== Available data
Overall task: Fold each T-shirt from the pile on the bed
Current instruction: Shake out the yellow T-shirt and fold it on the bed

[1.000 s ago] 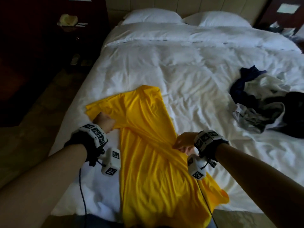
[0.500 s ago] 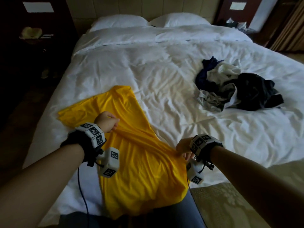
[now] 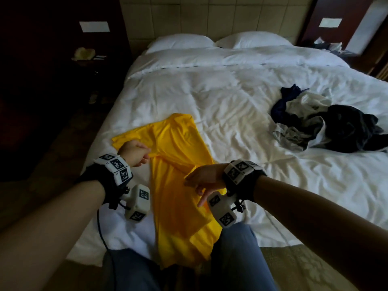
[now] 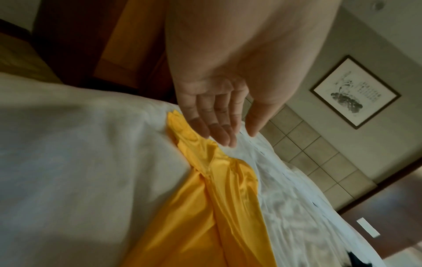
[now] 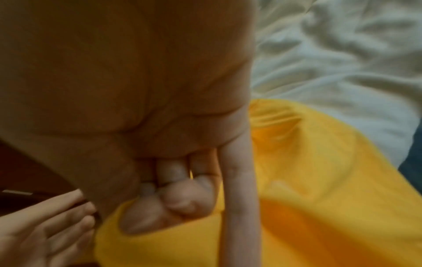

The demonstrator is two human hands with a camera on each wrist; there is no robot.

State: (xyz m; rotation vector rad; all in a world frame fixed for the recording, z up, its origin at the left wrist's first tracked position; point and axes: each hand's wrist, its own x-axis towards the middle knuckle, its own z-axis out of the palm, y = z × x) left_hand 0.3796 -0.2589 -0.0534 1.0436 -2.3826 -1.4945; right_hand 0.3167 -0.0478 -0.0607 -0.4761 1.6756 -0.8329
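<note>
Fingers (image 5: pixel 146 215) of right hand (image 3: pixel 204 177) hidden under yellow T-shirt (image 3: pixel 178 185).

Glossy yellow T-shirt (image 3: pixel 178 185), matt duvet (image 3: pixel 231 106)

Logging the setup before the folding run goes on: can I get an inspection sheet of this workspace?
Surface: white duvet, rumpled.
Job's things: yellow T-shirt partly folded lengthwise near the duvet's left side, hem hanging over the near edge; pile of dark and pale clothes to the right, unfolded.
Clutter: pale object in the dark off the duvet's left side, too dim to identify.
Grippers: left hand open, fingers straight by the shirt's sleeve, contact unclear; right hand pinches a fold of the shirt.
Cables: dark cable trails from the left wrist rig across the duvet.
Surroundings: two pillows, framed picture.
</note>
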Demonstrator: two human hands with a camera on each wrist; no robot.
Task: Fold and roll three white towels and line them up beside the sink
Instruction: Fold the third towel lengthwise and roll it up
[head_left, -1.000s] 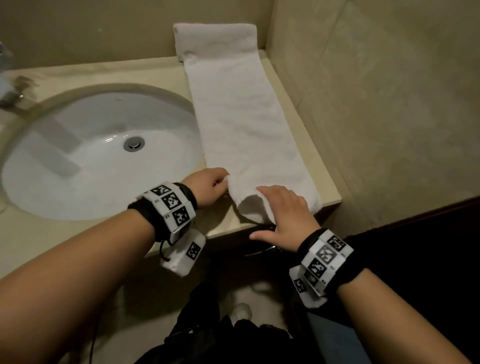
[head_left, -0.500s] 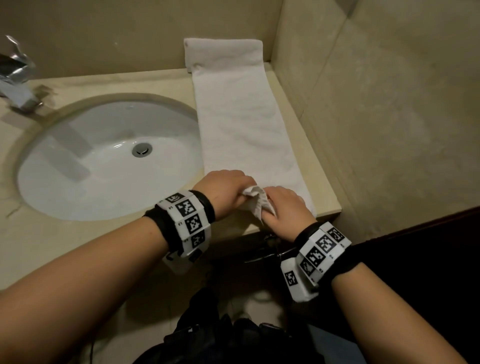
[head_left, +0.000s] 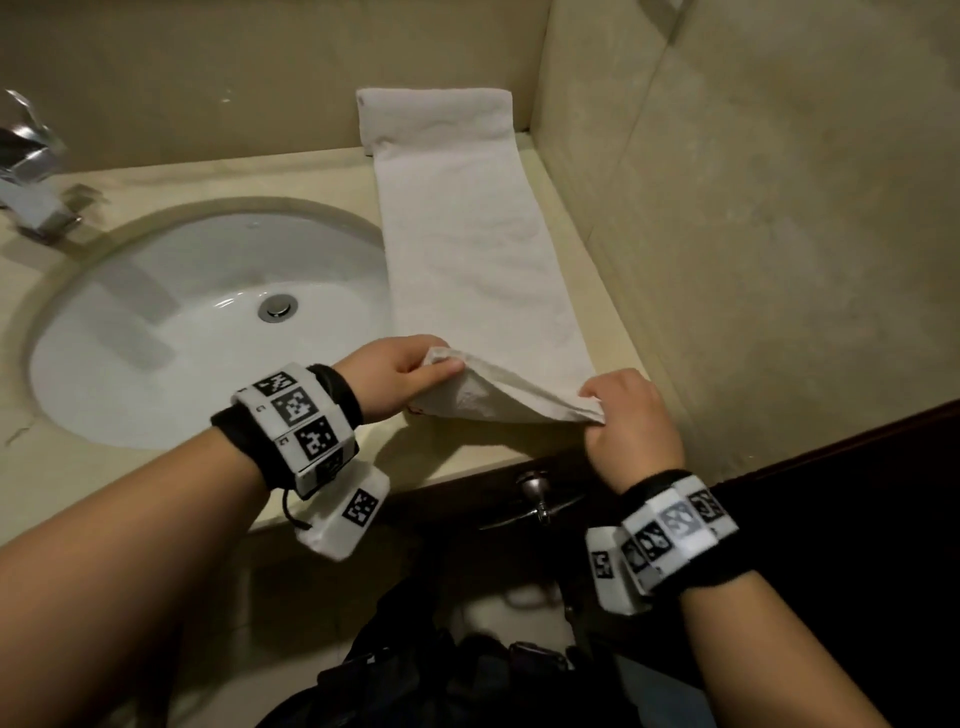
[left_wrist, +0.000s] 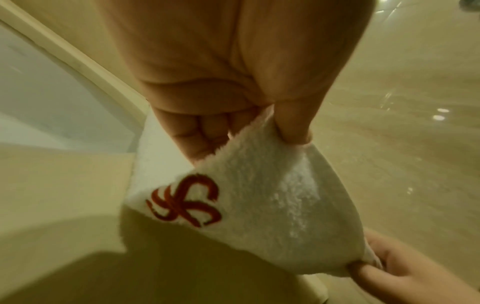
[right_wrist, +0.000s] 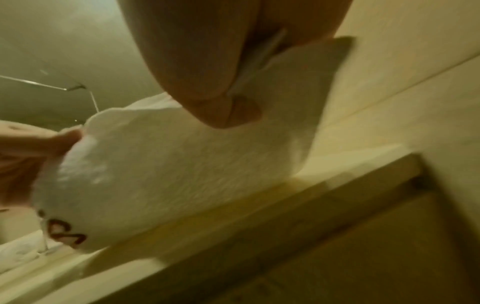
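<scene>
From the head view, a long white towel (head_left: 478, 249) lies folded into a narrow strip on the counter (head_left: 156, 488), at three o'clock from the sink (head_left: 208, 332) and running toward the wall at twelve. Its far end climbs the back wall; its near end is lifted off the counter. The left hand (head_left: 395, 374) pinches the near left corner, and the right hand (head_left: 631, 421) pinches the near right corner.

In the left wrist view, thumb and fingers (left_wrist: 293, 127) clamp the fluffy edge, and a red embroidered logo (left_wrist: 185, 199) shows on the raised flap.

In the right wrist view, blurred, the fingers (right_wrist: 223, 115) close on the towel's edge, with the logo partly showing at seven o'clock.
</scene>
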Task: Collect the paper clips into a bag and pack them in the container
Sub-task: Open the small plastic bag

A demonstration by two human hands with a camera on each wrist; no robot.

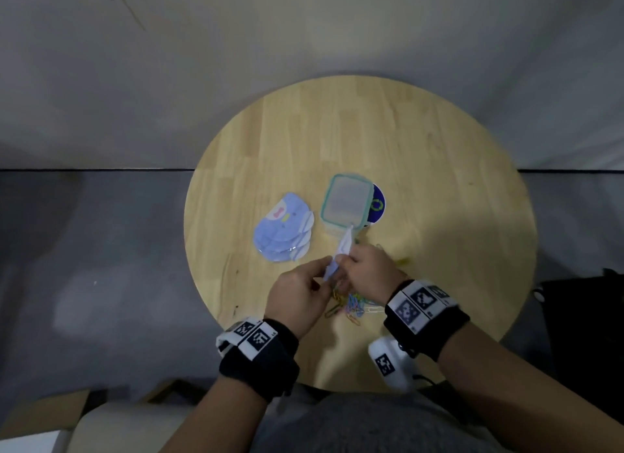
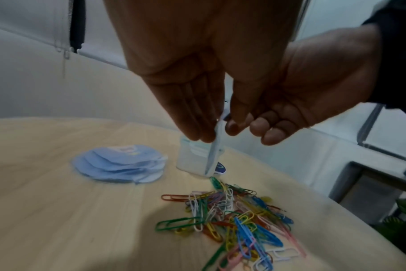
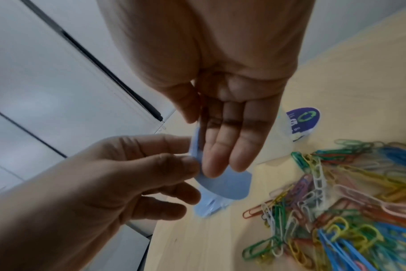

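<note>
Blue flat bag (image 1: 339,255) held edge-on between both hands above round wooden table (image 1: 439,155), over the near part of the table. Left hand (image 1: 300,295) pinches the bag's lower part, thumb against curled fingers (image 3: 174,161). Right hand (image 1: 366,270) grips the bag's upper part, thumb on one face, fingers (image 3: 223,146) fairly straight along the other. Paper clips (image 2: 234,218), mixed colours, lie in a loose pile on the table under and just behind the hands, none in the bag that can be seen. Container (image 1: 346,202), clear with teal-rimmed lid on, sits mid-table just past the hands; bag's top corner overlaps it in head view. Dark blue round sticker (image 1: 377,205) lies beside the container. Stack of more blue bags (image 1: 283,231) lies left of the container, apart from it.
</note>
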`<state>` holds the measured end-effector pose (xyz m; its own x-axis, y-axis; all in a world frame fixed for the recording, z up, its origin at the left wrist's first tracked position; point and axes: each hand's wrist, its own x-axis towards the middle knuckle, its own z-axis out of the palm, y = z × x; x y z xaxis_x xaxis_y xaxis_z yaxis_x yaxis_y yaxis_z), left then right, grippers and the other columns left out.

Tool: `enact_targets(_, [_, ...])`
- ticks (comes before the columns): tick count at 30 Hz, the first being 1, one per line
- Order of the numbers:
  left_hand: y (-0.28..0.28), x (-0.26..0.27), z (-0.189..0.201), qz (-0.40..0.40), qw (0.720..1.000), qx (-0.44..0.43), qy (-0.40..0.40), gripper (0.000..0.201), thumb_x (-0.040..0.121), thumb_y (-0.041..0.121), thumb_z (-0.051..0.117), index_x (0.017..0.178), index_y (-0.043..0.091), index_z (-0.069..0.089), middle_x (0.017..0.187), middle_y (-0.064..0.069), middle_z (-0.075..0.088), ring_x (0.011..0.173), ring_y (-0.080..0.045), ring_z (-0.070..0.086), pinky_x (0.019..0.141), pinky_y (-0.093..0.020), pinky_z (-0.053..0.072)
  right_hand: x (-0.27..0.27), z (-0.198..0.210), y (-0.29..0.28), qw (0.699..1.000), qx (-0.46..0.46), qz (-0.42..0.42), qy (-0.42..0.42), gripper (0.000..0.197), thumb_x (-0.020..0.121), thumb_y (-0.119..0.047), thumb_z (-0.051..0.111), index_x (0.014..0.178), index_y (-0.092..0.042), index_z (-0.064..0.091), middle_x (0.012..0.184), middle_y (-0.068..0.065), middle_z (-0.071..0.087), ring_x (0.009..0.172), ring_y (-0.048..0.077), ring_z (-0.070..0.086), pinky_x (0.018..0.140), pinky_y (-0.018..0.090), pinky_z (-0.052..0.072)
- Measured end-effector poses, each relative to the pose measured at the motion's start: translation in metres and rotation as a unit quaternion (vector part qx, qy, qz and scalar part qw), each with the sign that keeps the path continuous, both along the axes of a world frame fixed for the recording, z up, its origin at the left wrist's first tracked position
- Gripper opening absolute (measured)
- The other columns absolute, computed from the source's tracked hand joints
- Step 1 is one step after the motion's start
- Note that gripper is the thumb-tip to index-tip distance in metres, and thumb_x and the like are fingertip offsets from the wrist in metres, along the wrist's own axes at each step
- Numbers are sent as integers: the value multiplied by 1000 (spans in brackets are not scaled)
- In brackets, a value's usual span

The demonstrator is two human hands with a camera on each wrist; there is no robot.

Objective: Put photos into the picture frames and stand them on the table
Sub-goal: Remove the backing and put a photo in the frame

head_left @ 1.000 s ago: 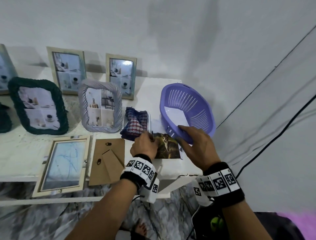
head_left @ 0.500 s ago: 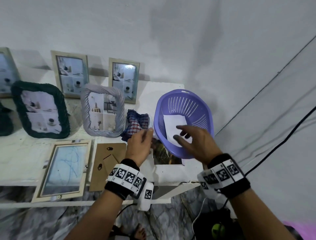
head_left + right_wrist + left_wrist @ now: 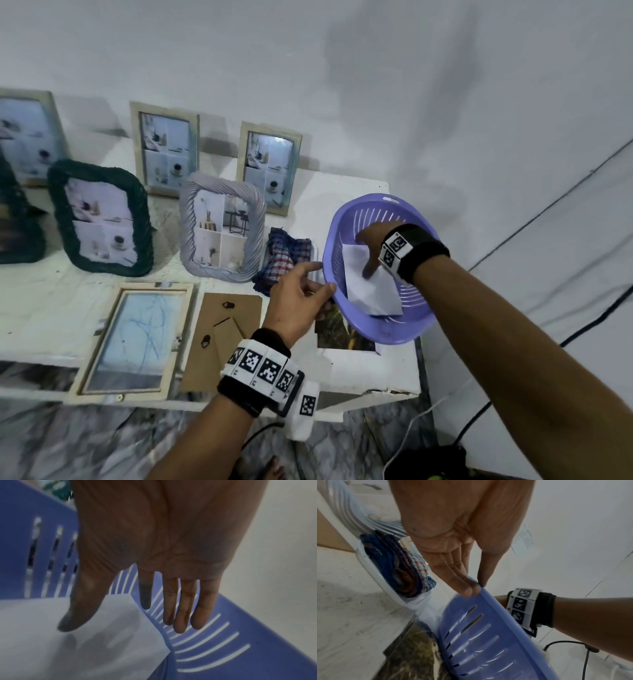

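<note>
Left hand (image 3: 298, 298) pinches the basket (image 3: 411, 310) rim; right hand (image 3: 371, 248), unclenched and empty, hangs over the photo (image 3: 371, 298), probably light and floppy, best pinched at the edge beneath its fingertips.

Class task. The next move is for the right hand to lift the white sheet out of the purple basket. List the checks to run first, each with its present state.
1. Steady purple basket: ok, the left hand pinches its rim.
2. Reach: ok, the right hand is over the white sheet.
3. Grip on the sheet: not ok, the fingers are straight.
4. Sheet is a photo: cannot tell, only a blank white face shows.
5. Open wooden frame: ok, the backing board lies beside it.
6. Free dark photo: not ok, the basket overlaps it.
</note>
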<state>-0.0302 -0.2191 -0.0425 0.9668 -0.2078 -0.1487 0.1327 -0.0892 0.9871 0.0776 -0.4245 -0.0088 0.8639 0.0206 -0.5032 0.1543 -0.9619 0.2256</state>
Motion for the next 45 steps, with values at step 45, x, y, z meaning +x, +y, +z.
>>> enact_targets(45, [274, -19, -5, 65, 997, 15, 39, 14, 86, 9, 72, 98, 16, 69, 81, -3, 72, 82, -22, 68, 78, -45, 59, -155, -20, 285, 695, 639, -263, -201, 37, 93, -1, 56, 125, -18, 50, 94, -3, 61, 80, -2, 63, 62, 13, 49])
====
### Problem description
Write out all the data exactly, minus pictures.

### Solution for this exercise
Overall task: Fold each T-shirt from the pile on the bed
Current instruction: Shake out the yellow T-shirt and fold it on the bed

[1.000 s ago] 
[0.500 s ago] 
[now] 
[now] 
[now] 

The demonstrator is two human hands with a camera on each wrist; there is no robot.

State: (xyz m; rotation vector rad; all in a world frame fixed for the recording, z up, its origin at the left wrist's first tracked position; point and axes: each hand's wrist, its own x-axis towards the middle knuckle, its own z-axis out of the palm, y = z × x) left_hand 0.3796 -0.2589 -0.0534 1.0436 -2.3826 -1.4945; right_hand 0.3167 -0.0478 -0.0607 -0.4761 1.6756 -0.8329
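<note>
Fingers (image 5: pixel 146 215) of right hand (image 3: pixel 204 177) hidden under yellow T-shirt (image 3: pixel 178 185).

Glossy yellow T-shirt (image 3: pixel 178 185), matt duvet (image 3: pixel 231 106)

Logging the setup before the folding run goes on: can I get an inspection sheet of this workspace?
Surface: white duvet, rumpled.
Job's things: yellow T-shirt partly folded lengthwise near the duvet's left side, hem hanging over the near edge; pile of dark and pale clothes to the right, unfolded.
Clutter: pale object in the dark off the duvet's left side, too dim to identify.
Grippers: left hand open, fingers straight by the shirt's sleeve, contact unclear; right hand pinches a fold of the shirt.
Cables: dark cable trails from the left wrist rig across the duvet.
Surroundings: two pillows, framed picture.
</note>
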Demonstrator: two human hands with a camera on each wrist; no robot.
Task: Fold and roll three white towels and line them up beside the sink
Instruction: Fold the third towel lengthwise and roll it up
[head_left, -1.000s] 
[head_left, -0.500s] 
[head_left, +0.000s] 
[left_wrist, +0.000s] 
[right_wrist, +0.000s] 
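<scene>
From the head view, a long white towel (head_left: 478, 249) lies folded into a narrow strip on the counter (head_left: 156, 488), at three o'clock from the sink (head_left: 208, 332) and running toward the wall at twelve. Its far end climbs the back wall; its near end is lifted off the counter. The left hand (head_left: 395, 374) pinches the near left corner, and the right hand (head_left: 631, 421) pinches the near right corner.

In the left wrist view, thumb and fingers (left_wrist: 293, 127) clamp the fluffy edge, and a red embroidered logo (left_wrist: 185, 199) shows on the raised flap.

In the right wrist view, blurred, the fingers (right_wrist: 223, 115) close on the towel's edge, with the logo partly showing at seven o'clock.
</scene>
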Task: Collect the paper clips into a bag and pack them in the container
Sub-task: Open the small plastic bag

A demonstration by two human hands with a camera on each wrist; no robot.


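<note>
Blue flat bag (image 1: 339,255) held edge-on between both hands above round wooden table (image 1: 439,155), over the near part of the table. Left hand (image 1: 300,295) pinches the bag's lower part, thumb against curled fingers (image 3: 174,161). Right hand (image 1: 366,270) grips the bag's upper part, thumb on one face, fingers (image 3: 223,146) fairly straight along the other. Paper clips (image 2: 234,218), mixed colours, lie in a loose pile on the table under and just behind the hands, none in the bag that can be seen. Container (image 1: 346,202), clear with teal-rimmed lid on, sits mid-table just past the hands; bag's top corner overlaps it in head view. Dark blue round sticker (image 1: 377,205) lies beside the container. Stack of more blue bags (image 1: 283,231) lies left of the container, apart from it.
</note>
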`<state>` holds the measured end-effector pose (xyz m; its own x-axis, y-axis; all in a world frame fixed for the recording, z up, its origin at the left wrist's first tracked position; point and axes: each hand's wrist, its own x-axis towards the middle knuckle, its own z-axis out of the palm, y = z × x; x y z xaxis_x xaxis_y xaxis_z yaxis_x yaxis_y yaxis_z), left then right, grippers and the other columns left out.

Tool: `enact_targets(_, [_, ...])`
- ticks (comes before the columns): tick count at 30 Hz, the first being 1, one per line
- Order of the numbers:
  left_hand: y (-0.28..0.28), x (-0.26..0.27), z (-0.189..0.201), qz (-0.40..0.40), qw (0.720..1.000), qx (-0.44..0.43), qy (-0.40..0.40), gripper (0.000..0.201), thumb_x (-0.040..0.121), thumb_y (-0.041..0.121), thumb_z (-0.051..0.117), index_x (0.017..0.178), index_y (-0.043..0.091), index_z (-0.069..0.089), middle_x (0.017..0.187), middle_y (-0.064..0.069), middle_z (-0.075..0.088), ring_x (0.011..0.173), ring_y (-0.080..0.045), ring_z (-0.070..0.086), pinky_x (0.019..0.141), pinky_y (-0.093..0.020), pinky_z (-0.053..0.072)
  right_hand: x (-0.27..0.27), z (-0.198..0.210), y (-0.29..0.28), qw (0.699..1.000), qx (-0.46..0.46), qz (-0.42..0.42), qy (-0.42..0.42), gripper (0.000..0.197), thumb_x (-0.020..0.121), thumb_y (-0.119..0.047), thumb_z (-0.051..0.111), index_x (0.014..0.178), index_y (-0.092..0.042), index_z (-0.064..0.091), middle_x (0.012..0.184), middle_y (-0.068..0.065), middle_z (-0.071..0.087), ring_x (0.009..0.172), ring_y (-0.048..0.077), ring_z (-0.070..0.086), pinky_x (0.018..0.140), pinky_y (-0.018..0.090), pinky_z (-0.052..0.072)
- Measured end-effector poses, each relative to the pose measured at the motion's start: translation in metres and rotation as a unit quaternion (vector part qx, qy, qz and scalar part qw), each with the sign that keeps the path continuous, both along the axes of a world frame fixed for the recording, z up, its origin at the left wrist's first tracked position
- Gripper opening absolute (measured)
- The other columns absolute, computed from the source's tracked hand joints
- Step 1 is one step after the motion's start
- Note that gripper is the thumb-tip to index-tip distance in metres, and thumb_x and the like are fingertip offsets from the wrist in metres, along the wrist's own axes at each step
- Numbers are sent as integers: the value multiplied by 1000 (spans in brackets are not scaled)
- In brackets, a value's usual span

The demonstrator is two human hands with a camera on each wrist; there is no robot.

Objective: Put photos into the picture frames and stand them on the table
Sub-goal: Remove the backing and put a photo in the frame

head_left @ 1.000 s ago: 
head_left @ 0.500 s ago: 
head_left + right_wrist + left_wrist @ now: 

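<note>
Left hand (image 3: 298, 298) pinches the basket (image 3: 411, 310) rim; right hand (image 3: 371, 248), unclenched and empty, hangs over the photo (image 3: 371, 298), probably light and floppy, best pinched at the edge beneath its fingertips.

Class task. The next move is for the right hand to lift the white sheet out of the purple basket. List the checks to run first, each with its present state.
1. Steady purple basket: ok, the left hand pinches its rim.
2. Reach: ok, the right hand is over the white sheet.
3. Grip on the sheet: not ok, the fingers are straight.
4. Sheet is a photo: cannot tell, only a blank white face shows.
5. Open wooden frame: ok, the backing board lies beside it.
6. Free dark photo: not ok, the basket overlaps it.
</note>
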<state>-0.0302 -0.2191 -0.0425 0.9668 -0.2078 -0.1487 0.1327 -0.0892 0.9871 0.0776 -0.4245 -0.0088 0.8639 0.0206 -0.5032 0.1543 -0.9619 0.2256</state>
Motion for the next 45 steps, with values at step 45, x, y, z meaning +x, +y, +z.
>>> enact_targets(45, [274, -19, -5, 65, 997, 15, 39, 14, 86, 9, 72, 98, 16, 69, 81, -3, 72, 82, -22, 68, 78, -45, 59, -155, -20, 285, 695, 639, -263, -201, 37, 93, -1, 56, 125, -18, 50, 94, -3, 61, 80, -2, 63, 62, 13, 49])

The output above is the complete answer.